▶ SOURCE MATERIAL:
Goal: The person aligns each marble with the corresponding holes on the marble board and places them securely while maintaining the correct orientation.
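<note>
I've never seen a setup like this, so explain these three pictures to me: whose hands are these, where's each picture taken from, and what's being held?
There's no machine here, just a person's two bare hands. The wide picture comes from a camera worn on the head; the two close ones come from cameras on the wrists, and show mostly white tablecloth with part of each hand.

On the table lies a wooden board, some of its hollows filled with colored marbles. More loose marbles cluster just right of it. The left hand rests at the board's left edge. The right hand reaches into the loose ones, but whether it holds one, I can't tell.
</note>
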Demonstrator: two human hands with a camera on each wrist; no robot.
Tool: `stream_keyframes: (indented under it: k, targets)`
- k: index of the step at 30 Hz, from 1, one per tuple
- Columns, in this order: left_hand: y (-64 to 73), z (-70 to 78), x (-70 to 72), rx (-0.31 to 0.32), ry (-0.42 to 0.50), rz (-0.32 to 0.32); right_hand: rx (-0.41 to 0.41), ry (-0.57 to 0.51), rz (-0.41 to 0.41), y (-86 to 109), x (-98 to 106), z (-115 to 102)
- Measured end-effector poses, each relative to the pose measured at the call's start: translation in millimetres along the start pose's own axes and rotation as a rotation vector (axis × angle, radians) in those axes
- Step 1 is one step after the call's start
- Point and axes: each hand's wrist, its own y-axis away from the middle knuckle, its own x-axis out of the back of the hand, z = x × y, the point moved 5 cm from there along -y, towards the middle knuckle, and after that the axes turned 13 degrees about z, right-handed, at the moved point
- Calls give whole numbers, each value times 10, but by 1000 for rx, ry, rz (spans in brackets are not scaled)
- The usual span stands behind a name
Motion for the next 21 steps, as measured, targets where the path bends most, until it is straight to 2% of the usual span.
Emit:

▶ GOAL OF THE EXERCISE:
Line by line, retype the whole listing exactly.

▶ WRITTEN SOLUTION:
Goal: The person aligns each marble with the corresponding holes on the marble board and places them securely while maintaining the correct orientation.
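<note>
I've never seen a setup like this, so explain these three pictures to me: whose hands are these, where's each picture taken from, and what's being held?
There's no machine here, just a person's two bare hands. The wide picture comes from a camera worn on the head; the two close ones come from cameras on the wrists, and show mostly white tablecloth with part of each hand.

On the table lies a wooden board, some of its hollows filled with colored marbles. More loose marbles cluster just right of it. The left hand rests at the board's left edge. The right hand reaches into the loose ones, but whether it holds one, I can't tell.
</note>
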Demonstrator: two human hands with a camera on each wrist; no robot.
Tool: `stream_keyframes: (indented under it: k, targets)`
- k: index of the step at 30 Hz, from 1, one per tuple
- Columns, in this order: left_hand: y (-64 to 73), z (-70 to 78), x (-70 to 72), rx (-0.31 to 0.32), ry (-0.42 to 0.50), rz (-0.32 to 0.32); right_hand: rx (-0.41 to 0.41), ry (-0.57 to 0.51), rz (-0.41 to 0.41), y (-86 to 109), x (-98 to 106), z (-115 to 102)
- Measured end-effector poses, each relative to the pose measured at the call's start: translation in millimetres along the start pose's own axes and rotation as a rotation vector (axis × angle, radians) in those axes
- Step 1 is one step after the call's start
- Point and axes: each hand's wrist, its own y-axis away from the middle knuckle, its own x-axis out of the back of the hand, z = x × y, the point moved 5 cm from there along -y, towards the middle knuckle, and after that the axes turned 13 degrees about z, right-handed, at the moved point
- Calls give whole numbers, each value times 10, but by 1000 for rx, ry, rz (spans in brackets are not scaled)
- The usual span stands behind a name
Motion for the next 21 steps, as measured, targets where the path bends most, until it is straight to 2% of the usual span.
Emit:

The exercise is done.